Alternative country music singer Stewart Ray has come a long way in country music since he started sneaking into bars at the age of 14 to sing on open mic nights.
Ray was born in Manhattan and graduated from Manhattan High School in 2011. While he still lives here and plays here often, he’s also starting to see broader success, booking shows across the state and in Texas and Oklahoma.
“I’ve always had a passion for music even at a young age,” he said. “It was always around the people in my family but I’m the first to play an instrument or sing.”
It wasn’t until seventh grade that Ray started to play guitar, and by his sophomore year of high school he’d also learned to play the harmonica, although he’d been expressing interest in music long before that. By his freshman year of high school he had learned to write music. He was also playing in Longhorn’s on open mic nights and in other bars in Aggieville while he was still in his teens.
“I don’t write fiction. My music is mostly about my life or someone’s life who is close to me,” he said. “It has always been easy to sit down and pump out songs about love and pain. I don’t really write any party songs. It is all about where I am at the time; I have songs about Texas, Georgia, Colorado and California.”
Since the musical side of what he does comes so naturally, the hardest part of developing himself as an up-and-coming performer has been the business aspect: spreading his name as an independent artist and promoting himself, especially on the radio or securing performances in other states.
“I get more nervous in a room with three people going over promotions than I do on a stage with 10,000 in a crowd,” Ray said.

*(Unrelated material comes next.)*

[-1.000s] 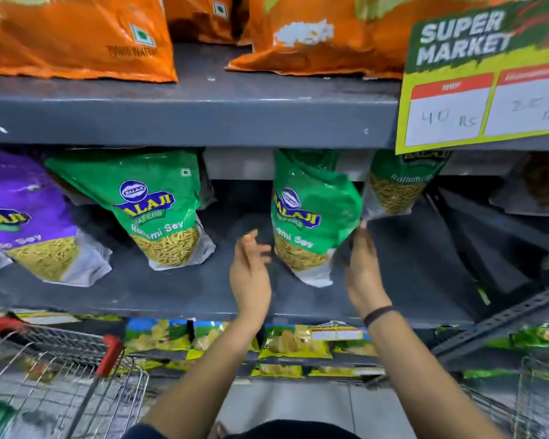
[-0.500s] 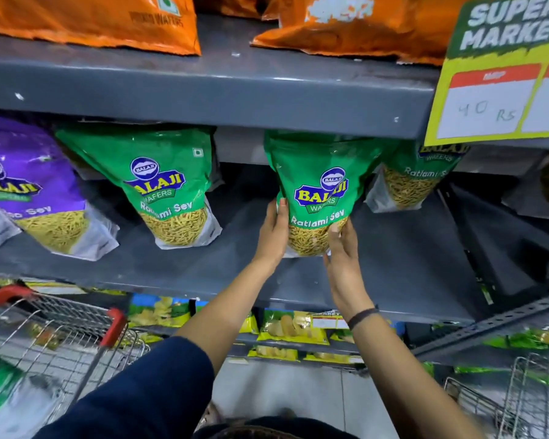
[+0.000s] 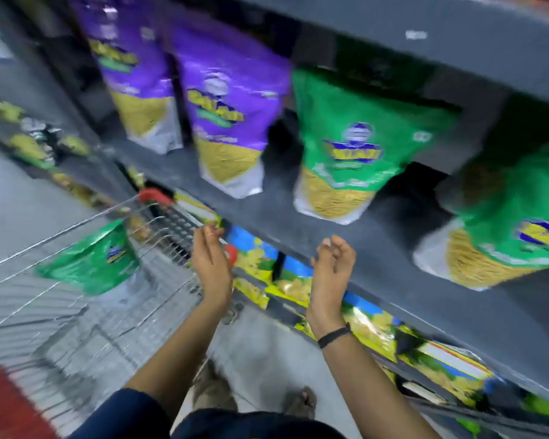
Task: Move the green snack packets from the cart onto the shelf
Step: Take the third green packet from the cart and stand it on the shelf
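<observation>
light: even, moderate | blur: heavy motion smear throughout | edges: wide-angle tilt

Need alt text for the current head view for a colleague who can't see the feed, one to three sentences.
Both bare hands, left hand and right hand, are empty in front of a grey shelf holding green snack packets beside purple packets. Lower left, another green packet lies in the wire cart. The picture is motion-blurred.

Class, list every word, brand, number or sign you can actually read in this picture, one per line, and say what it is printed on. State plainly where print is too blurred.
None can be read; the picture is motion-blurred.
Green packets on the shelf: blue and yellow logo, lettering blurred.
Purple packets: yellow logo, lettering blurred.
Green packet in the cart: small logo, unreadable.
Packets on the lower shelf: no print legible.
</observation>
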Available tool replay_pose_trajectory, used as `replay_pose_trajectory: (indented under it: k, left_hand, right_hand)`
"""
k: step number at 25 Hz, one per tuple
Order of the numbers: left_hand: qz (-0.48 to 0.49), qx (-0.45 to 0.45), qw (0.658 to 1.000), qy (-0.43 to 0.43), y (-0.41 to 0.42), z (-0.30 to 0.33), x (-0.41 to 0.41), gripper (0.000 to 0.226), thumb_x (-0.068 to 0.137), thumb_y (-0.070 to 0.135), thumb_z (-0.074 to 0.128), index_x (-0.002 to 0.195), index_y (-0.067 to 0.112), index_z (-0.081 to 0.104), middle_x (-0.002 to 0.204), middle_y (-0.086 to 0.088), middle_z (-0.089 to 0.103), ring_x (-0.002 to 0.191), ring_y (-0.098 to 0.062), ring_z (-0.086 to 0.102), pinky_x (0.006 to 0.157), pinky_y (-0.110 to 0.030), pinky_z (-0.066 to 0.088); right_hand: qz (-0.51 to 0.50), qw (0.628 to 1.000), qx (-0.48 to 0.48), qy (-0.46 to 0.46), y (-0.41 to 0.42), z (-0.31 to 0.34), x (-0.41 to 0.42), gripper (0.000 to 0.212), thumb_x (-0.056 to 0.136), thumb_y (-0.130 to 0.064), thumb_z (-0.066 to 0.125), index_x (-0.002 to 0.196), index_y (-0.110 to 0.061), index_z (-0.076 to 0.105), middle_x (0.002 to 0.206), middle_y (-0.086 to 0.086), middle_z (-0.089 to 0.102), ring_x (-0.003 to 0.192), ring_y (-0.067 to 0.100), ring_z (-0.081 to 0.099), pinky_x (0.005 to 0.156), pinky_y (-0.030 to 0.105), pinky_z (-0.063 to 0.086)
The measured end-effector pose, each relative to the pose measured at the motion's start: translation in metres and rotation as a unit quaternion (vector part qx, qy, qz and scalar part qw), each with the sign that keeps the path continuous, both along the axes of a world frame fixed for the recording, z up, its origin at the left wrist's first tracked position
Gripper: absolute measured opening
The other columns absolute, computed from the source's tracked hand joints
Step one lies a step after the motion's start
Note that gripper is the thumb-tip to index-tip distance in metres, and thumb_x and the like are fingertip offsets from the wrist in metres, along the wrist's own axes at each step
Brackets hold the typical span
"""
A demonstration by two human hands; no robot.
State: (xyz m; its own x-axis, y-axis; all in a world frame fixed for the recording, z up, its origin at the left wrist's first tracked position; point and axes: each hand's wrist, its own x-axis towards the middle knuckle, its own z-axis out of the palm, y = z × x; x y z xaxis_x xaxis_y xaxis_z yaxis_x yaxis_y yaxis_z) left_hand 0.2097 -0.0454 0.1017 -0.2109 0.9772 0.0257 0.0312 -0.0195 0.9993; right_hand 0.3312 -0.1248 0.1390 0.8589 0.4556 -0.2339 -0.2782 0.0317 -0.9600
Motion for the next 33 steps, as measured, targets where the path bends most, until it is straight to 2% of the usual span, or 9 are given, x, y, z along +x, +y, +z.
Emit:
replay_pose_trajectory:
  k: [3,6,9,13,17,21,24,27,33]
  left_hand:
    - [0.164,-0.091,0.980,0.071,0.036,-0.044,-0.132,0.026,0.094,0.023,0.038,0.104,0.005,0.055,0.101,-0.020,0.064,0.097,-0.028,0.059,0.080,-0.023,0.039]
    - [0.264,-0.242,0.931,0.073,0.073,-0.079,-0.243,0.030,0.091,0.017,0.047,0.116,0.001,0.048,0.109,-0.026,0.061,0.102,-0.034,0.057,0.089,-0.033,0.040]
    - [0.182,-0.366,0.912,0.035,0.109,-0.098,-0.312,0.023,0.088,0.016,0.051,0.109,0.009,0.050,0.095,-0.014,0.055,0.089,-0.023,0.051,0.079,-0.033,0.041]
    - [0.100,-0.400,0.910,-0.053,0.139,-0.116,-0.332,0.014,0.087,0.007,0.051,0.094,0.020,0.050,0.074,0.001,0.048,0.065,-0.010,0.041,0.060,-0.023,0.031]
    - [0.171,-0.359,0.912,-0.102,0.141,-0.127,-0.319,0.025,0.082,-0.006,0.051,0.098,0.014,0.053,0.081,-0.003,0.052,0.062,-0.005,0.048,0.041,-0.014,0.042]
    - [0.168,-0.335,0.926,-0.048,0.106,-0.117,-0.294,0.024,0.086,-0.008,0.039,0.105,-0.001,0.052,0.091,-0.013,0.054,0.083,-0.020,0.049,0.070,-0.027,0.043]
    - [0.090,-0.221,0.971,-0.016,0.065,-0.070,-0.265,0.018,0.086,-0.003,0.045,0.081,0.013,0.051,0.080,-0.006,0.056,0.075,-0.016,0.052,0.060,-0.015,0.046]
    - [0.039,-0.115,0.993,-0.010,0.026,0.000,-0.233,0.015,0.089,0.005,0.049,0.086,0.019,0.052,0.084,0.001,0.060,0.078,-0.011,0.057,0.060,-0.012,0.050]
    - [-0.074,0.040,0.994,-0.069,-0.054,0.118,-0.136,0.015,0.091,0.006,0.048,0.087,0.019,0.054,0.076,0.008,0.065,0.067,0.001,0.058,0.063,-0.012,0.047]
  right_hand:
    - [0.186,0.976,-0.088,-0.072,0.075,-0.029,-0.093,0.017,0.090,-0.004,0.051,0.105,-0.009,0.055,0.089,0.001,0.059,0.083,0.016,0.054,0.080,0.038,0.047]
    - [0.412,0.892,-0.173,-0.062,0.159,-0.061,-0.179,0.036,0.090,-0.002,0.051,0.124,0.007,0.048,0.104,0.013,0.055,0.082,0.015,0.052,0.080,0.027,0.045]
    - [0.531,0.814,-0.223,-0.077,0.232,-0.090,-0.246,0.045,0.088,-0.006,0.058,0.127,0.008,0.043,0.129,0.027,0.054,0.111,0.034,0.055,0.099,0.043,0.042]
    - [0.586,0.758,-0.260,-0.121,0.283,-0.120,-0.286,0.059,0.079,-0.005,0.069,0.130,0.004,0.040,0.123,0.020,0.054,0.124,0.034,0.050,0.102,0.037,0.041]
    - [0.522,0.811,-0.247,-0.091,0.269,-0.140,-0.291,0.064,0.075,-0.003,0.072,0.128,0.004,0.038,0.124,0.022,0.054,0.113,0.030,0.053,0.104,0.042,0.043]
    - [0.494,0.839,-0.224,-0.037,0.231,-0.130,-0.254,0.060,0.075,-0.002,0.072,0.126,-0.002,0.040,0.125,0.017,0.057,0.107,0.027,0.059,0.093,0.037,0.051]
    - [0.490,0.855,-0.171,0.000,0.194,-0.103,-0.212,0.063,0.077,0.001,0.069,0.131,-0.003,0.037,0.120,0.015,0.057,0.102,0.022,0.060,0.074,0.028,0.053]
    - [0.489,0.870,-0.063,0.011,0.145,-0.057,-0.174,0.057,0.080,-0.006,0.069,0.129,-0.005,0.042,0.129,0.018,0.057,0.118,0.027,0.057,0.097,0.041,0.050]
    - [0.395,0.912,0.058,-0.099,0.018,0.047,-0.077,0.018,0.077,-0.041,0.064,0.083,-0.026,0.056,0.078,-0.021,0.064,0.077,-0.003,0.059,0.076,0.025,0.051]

Although it sometimes presents a challenge, Ray has been making headway with his dreams. He headlined the Lake Whitney Music Fest in Lake Whitney, Texas, July 6. Aside from the rush of headlining his first concert, he also recorded a new live album that night and filmed a documentary for the music fest.
Ray draws a lot of inspiration from Oklahoma and Texas musicians. He said he was thrilled to record his next album in a state that means so much to him as an alternative country artist.

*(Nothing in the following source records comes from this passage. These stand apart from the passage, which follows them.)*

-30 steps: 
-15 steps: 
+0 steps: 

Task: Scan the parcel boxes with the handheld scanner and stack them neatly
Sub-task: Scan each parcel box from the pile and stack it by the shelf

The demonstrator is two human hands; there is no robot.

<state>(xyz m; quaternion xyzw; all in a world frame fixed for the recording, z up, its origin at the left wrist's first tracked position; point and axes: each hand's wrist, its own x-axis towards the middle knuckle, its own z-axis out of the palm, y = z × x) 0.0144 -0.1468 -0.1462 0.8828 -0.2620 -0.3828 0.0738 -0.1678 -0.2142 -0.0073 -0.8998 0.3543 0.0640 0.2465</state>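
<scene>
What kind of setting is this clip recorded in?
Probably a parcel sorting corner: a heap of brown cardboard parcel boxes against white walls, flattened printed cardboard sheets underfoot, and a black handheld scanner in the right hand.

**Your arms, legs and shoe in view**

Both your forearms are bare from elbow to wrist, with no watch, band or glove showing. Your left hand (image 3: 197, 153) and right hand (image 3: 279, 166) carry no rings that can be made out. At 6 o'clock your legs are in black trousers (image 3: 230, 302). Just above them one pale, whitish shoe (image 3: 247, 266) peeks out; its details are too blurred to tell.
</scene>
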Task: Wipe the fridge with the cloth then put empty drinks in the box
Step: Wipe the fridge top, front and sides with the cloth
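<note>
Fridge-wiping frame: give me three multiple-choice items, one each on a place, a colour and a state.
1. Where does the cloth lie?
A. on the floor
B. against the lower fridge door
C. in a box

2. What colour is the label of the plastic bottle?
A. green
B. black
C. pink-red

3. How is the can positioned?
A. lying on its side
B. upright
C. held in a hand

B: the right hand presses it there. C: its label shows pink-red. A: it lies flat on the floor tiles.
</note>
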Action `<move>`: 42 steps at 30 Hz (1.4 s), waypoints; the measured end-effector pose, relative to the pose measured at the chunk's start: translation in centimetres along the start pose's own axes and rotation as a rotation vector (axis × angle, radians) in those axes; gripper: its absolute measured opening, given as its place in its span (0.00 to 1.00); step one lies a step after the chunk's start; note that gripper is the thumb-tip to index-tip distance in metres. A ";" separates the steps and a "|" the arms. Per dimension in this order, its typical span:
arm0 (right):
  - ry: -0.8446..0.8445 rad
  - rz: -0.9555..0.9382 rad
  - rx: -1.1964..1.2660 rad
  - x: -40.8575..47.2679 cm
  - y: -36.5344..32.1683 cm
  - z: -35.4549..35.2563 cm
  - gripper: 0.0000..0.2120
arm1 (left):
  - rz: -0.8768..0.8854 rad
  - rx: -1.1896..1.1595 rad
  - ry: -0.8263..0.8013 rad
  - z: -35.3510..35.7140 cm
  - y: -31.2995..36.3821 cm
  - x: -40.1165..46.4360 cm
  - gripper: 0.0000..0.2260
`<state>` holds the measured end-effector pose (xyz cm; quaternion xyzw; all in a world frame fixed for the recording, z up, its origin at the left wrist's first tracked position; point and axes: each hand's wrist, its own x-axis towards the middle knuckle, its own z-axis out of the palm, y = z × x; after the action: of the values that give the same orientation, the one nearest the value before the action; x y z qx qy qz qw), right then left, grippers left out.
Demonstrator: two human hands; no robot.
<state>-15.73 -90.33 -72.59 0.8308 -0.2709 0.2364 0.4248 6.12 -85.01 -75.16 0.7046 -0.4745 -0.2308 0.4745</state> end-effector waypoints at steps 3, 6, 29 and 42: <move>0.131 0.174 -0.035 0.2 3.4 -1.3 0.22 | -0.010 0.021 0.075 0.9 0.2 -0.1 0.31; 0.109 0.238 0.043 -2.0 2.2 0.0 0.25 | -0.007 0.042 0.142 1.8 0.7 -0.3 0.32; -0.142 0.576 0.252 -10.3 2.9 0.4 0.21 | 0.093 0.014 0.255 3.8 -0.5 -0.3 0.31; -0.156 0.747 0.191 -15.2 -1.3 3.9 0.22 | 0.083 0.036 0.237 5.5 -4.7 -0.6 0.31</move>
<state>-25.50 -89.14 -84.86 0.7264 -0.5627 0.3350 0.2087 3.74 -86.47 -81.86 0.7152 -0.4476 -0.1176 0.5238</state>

“Friday night playing in the Stockyards was one of the best nights of my career so far,” Ray said. “I’ve wanted to play the Stockyards for a long time now, and the warm response from Texas made it feel like home.”
He was the last performer to go on at 10 p.m. and played a 90-minute acoustic set.

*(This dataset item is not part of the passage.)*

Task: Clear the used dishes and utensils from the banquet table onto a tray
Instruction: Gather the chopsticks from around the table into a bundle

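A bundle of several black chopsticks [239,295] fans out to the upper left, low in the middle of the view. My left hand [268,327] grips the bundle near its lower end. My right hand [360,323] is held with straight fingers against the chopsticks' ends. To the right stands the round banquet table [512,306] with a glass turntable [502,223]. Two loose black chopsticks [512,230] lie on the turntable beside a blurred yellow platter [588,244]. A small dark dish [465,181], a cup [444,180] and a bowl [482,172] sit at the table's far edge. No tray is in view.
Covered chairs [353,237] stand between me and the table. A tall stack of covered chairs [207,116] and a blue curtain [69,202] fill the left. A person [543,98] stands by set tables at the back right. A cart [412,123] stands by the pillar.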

Ray estimates that over the last few years he has played roughly 120 shows each year, with roughly half of them being paid.
“As time goes on money starts to become a bigger thing because the music has become more than a hobby; it is also a business,” Ray said. “I love to play — it is my vice — so if someone really wants me to play that means a lot to me, I will try to play regardless of if I am paid or not.”
Ray plans to use the headlining gig in Texas to further expand his performance area to allow him to play more out-of-state venues in the next 12 months, however, he still plans to play around Kansas in the meantime.
One of his upcoming performances is scheduled for Aug. 2 in Abilene. On Sept. 20 he is hosting Stew Palooza at R.C. McGraw’s, a dual concert with a top-20 Texas country band and celebration of Ray’s 21st birthday.
The event at R.C. McGraw’s will also double as a CD release of Ray’s new live album from the Lake Whitney concert. The event will be open to the public but tickets will be required to ensure bar capacity is not exceeded.
“The release of my new CD will mark another chapter in my life,” Ray said. “Once I write new songs and put them on a CD, I slowly start weaning them out of my life and moving forward. I don’t want to be a one-hit-wonder.”
He has already had songs played on the K-State radio station, on stations in Dodge City and Hays and on a few networks in Texas.
“The first time I heard my song on the radio it was weird… I was driving down a back road, and it was that moment that a lot of people dream of, to be able to have one song on the radio,” he said. “I am blessed enough to have friends in high and low places who work for me and helped that happen.”
As Ray has continued to establish himself as a country singer over the years, failure has never crossed his mind.
“My mom has always said I’m a legend of my own mind, so the thought of failing has never been there,” Ray said. “After the release of my first studio album a dramatic change took place in my music and the direction I’m going; my sound is finally getting to where it should be.”
Ray is currently in the process of assembling band members and hopes to have a group put together by the fall. He is also throwing around the idea of moving to Austin, Texas, or Nashville, Tenn., to continue to grow as a performer.
“Established artists in the business have given me the advice to ‘stay with the music and do what you love,’” Ray said.
So far, Ray’s fondest performance was when he had the opportunity to play with artist Logan Mize at the Wareham. During Mize’s song “The Boys from Back Home,” he invited Ray onstage to sing with him, which was “awesome since we’re both from Kansas and both chasing the same dream and the same neon lights,” Ray said.
Wherever Ray ends up or how successful he becomes, he intends to always return to play in Kansas.
“I’ve been blessed with a talent I don’t understand — but I’m happy to live the life I do,” Ray said.